Available records START

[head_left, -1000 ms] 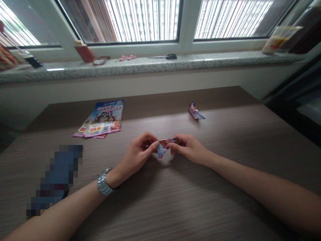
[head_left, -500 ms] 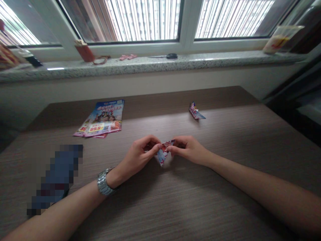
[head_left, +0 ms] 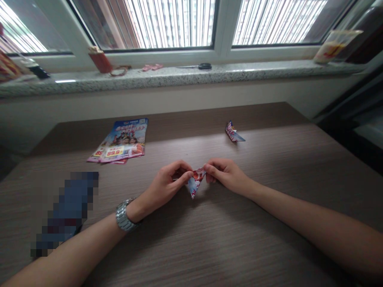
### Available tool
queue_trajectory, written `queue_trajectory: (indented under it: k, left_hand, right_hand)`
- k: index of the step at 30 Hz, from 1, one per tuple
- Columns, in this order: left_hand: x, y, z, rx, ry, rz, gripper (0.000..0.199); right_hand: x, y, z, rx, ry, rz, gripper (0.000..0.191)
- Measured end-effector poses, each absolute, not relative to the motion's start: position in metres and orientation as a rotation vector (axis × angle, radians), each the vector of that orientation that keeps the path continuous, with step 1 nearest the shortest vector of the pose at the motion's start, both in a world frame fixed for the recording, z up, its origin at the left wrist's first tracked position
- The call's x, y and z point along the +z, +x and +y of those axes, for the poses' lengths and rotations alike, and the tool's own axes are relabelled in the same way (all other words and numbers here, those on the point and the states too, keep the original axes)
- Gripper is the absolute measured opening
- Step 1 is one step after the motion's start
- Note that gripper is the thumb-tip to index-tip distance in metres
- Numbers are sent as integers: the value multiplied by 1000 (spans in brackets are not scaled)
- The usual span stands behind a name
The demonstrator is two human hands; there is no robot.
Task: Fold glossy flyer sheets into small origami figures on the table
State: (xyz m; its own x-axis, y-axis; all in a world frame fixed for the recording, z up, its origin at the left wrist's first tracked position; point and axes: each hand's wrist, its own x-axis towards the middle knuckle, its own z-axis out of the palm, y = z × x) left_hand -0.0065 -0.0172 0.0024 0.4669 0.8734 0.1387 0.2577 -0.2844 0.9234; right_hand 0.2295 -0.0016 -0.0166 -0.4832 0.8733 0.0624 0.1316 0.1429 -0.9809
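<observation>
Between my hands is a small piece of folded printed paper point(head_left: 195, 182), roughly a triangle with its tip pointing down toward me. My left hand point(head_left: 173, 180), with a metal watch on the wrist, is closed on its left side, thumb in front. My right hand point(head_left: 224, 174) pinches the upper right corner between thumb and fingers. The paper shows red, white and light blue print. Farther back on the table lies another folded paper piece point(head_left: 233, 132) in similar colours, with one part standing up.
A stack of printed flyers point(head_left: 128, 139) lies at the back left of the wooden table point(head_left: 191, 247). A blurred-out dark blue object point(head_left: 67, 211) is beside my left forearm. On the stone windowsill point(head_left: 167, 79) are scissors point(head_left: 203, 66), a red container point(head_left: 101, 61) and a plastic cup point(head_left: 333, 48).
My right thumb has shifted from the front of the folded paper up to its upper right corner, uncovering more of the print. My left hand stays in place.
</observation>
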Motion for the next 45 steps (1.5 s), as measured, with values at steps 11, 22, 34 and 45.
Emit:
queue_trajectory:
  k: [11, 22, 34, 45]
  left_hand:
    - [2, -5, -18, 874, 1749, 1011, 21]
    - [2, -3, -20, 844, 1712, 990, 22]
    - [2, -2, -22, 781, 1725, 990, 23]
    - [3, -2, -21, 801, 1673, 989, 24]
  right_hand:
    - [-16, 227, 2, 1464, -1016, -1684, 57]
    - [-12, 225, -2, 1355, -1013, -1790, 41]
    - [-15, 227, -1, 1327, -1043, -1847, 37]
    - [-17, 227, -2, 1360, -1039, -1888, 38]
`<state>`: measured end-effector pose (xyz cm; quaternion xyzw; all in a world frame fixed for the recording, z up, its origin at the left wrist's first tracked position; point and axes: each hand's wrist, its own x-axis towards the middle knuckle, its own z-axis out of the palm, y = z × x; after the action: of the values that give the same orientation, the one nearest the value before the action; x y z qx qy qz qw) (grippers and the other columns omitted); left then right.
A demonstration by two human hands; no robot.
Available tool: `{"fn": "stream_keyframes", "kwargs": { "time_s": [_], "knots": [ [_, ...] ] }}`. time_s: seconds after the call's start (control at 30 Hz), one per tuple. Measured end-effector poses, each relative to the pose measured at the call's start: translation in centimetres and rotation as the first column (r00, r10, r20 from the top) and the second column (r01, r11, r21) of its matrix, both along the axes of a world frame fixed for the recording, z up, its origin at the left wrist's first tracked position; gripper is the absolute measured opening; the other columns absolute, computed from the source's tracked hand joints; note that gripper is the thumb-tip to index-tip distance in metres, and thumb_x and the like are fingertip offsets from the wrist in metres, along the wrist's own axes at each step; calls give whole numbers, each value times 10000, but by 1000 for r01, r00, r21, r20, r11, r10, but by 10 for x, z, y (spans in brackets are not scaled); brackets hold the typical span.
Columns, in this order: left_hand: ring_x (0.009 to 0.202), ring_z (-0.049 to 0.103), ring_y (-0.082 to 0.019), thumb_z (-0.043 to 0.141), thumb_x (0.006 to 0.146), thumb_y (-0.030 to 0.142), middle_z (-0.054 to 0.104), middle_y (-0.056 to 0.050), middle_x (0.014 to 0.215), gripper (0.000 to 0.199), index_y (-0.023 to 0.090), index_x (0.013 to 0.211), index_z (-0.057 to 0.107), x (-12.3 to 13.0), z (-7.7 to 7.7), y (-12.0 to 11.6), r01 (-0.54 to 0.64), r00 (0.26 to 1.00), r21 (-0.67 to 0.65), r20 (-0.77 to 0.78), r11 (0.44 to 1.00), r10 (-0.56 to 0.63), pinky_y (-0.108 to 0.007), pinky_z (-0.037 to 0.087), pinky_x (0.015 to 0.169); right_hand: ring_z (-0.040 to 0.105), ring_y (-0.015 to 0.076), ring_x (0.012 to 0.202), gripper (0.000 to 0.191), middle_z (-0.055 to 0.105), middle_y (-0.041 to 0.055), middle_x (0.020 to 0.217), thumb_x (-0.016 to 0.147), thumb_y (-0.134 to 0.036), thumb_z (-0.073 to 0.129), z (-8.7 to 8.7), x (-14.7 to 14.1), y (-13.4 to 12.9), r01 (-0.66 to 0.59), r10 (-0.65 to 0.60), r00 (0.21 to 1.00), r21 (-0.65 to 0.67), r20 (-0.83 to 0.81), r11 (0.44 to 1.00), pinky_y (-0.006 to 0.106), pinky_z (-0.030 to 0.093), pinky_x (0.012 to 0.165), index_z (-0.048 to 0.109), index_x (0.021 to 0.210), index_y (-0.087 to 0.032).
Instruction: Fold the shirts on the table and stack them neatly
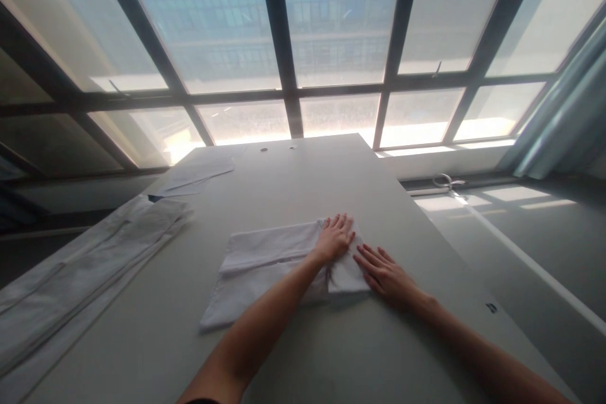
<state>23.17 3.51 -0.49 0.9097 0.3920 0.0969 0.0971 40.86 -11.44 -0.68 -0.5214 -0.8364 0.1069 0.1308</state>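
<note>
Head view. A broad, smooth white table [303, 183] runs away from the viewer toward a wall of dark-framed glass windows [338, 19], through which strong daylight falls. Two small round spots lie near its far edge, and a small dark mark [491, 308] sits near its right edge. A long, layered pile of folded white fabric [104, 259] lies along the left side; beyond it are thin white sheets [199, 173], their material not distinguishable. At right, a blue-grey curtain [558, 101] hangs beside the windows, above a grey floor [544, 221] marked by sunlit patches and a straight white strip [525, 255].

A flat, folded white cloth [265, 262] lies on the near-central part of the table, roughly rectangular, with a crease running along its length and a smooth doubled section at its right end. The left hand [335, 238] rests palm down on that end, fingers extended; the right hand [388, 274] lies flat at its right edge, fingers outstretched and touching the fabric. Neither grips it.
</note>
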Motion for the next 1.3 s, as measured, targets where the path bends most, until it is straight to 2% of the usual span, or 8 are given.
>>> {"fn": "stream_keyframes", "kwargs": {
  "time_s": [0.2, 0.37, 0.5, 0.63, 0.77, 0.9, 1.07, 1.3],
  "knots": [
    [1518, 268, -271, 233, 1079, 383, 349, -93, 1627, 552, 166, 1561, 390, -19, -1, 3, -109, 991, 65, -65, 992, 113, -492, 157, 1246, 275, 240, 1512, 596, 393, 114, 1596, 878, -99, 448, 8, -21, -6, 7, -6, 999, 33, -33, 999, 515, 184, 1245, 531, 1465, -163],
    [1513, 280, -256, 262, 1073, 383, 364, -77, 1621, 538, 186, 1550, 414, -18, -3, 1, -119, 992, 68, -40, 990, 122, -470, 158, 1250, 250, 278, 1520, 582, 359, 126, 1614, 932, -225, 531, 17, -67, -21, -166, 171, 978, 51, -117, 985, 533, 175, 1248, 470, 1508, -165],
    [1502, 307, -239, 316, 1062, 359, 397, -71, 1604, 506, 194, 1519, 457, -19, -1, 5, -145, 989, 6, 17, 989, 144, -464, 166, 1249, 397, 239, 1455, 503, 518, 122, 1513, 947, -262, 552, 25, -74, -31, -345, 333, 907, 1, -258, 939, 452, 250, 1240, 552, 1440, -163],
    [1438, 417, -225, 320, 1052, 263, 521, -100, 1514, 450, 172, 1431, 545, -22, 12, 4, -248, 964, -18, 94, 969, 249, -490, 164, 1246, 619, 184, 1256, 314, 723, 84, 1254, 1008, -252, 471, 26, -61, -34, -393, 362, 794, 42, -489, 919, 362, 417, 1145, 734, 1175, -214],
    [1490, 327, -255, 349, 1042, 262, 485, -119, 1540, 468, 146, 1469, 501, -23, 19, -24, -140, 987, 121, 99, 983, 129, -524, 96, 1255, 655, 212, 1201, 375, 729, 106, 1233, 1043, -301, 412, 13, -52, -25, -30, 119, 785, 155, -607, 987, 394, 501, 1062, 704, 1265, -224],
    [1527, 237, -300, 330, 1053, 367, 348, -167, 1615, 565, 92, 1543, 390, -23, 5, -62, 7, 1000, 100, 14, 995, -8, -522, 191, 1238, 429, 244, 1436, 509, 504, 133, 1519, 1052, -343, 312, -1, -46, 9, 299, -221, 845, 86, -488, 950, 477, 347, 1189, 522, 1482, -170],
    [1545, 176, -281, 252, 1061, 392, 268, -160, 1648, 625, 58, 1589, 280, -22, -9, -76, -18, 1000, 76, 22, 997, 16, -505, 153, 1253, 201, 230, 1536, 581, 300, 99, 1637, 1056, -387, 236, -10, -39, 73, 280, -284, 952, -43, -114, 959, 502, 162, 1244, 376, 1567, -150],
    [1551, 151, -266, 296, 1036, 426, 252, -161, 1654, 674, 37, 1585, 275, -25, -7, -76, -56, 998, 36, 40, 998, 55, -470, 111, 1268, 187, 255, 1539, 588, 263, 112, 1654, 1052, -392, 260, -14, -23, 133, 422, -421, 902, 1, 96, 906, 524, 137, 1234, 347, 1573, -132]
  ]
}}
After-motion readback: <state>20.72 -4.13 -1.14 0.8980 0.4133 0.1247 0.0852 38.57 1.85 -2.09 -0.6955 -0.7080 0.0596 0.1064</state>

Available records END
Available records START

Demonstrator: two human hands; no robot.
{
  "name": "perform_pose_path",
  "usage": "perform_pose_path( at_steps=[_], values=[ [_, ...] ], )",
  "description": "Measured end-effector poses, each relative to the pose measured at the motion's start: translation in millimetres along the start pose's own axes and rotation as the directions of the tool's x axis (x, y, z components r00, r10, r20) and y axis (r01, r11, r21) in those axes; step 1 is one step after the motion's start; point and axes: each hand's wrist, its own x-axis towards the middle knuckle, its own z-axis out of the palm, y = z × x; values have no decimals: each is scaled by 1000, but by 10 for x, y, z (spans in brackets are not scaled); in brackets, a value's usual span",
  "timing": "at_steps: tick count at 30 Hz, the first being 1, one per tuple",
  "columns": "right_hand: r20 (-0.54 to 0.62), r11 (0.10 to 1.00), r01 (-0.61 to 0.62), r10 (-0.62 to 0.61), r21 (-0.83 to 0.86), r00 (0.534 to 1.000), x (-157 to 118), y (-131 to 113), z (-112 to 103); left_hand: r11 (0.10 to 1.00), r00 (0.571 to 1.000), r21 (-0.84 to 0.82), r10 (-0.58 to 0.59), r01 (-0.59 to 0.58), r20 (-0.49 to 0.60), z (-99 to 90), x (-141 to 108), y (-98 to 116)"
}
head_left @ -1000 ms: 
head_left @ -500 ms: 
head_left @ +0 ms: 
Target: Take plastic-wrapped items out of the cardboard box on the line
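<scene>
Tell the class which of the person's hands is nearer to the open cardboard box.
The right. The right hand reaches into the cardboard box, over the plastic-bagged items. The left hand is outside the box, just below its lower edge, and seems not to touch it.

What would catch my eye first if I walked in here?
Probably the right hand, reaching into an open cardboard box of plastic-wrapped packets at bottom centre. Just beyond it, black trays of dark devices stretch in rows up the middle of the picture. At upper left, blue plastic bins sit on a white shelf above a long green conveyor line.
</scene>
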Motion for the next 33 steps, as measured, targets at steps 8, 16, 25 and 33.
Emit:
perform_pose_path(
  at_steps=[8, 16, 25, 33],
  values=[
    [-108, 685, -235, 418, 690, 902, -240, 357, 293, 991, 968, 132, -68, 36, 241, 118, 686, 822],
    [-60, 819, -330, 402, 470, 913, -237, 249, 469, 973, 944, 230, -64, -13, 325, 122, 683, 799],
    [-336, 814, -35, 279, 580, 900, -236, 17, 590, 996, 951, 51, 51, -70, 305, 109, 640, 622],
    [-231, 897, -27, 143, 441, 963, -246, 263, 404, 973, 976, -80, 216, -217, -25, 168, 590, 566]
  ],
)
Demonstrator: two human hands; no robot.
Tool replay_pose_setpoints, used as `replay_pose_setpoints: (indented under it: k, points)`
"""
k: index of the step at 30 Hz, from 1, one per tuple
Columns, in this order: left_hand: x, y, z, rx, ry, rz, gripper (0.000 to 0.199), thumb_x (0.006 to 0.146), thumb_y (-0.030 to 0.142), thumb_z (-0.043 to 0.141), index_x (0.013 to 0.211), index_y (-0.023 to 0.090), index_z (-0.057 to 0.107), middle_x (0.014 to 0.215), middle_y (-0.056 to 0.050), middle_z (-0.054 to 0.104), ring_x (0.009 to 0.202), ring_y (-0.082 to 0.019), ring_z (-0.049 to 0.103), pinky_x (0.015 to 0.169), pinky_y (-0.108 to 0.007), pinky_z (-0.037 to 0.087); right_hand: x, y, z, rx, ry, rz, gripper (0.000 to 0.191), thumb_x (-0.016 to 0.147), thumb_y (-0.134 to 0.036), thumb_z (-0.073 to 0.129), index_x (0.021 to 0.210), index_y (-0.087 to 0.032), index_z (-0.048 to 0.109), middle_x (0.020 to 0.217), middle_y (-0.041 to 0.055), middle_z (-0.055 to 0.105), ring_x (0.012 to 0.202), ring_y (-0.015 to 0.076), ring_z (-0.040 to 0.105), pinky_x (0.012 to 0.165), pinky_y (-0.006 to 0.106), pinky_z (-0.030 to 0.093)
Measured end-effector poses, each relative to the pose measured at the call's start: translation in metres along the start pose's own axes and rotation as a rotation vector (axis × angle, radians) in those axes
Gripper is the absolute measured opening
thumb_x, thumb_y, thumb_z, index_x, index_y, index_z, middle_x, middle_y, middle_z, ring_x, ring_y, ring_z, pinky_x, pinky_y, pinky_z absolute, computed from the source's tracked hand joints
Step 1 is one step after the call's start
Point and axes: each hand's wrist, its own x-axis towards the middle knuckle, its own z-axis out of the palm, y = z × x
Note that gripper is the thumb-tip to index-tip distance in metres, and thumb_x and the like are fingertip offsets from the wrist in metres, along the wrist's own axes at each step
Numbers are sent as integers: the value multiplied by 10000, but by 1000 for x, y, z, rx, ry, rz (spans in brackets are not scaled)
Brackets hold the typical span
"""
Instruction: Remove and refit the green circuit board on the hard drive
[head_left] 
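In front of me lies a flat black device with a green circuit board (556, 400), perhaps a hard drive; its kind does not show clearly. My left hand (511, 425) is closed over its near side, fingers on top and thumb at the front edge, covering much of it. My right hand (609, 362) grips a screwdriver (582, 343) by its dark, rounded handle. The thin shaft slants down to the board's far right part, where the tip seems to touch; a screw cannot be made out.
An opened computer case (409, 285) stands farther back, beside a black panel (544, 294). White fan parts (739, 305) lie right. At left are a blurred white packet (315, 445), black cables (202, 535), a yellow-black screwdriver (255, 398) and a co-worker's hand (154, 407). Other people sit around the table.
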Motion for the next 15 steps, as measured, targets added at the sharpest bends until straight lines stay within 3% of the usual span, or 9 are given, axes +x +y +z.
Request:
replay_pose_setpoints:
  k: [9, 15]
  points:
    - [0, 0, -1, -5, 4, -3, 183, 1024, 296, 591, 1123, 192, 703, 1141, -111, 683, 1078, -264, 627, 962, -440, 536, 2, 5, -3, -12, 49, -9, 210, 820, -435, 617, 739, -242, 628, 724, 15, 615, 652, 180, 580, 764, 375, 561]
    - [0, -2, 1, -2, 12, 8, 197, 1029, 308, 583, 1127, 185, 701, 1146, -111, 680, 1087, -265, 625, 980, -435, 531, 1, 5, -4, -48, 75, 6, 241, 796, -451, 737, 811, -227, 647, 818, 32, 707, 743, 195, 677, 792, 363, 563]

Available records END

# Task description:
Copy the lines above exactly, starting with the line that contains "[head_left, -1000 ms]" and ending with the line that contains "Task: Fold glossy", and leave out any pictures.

# Output of the exercise:
[head_left, -1000 ms] 
[head_left, -500 ms] 
[head_left, +0 ms] 
### Available tool
queue_trajectory, written `queue_trajectory: (indented under it: k, left_hand, right_hand)`
- k: index of the step at 30 Hz, from 1, one per tuple
- Columns, in this order: left_hand: x, y, z, rx, ry, rz, gripper (0.000..0.199); right_hand: x, y, z, rx, ry, rz, gripper (0.000..0.191)
- Measured end-effector poses, each absolute, not relative to the motion's start: position in metres and orientation as a rotation vector (axis × angle, radians), each the vector of that orientation that keeps the path continuous, with step 1 nearest the shortest vector of the pose at the motion's start, both in a world frame fixed for the recording, z up, its origin at the left wrist's first tracked position
- The call's x, y and z point along the +z, +x and +y of those axes, for the poses' lengths and rotations alike, and the tool's own axes are relabelled in the same way (all other words and numbers here, those on the point and the states too, keep the original axes)
- Gripper is the absolute measured opening
- Step 1 is one step after the motion's start
- Note that gripper is the thumb-tip to index-tip distance in metres
- Numbers are sent as integers: the value multiplied by 1000 (spans in brackets are not scaled)
- The usual span stands behind a name
The demonstrator is two human hands; there is no robot.
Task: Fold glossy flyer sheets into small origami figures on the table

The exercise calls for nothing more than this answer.